Computer science people - question for you.

[her209]

Originally posted by: rsd

Originally posted by: her209
Why not sort only half the array. E.g.,

Take the first number, any number higher than that, keep it: O(n)

Take the first number of the new list, and do the same: O(n/2)

Repeat until the list size equals the desired size.

Too lazy to show the math, but that is still O(n^2) when you think about it.

But that is assuming worst case scenario, ie, the array is in reverse order.

 

[cchen]

Originally posted by: her209

Originally posted by: rsd

Originally posted by: her209
Why not sort only half the array.
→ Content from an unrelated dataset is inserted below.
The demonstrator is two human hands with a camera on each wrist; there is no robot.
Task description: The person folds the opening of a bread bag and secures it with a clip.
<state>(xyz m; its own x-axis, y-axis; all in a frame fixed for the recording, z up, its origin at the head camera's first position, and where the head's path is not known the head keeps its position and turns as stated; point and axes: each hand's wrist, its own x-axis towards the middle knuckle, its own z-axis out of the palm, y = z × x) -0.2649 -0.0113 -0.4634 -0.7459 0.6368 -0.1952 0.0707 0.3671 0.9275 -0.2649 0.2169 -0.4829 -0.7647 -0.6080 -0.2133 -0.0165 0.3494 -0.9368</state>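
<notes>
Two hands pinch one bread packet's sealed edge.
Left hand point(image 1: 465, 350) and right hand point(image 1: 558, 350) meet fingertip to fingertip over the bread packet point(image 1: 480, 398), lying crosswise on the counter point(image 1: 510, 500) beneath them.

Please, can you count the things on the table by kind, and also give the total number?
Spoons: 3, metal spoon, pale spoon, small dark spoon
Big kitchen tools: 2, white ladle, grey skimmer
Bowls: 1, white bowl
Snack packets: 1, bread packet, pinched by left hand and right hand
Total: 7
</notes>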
E.g.,

Take the first number, any number higher than that, keep it: O(n)

Take the first number of the new list, and do the same: O(n/2)

Repeat until the list size equals the desired size.

Too lazy to show the math, but that is still O(n^2) when you think about it.

But that is assuming worst case scenario, ie, the array is in reverse order.

you always assume worst case scenario

 

[clamum]

Do an in-place quick sort, if the array to be sorted is random numbers it should run in O(n log n) time. It could be as bad as O(n^2) time if the array happens to be more or less already sorted, but it shouldn't.

Then take the last 10 elements of that array and copy them to a new array. Time: O(n log n + 10).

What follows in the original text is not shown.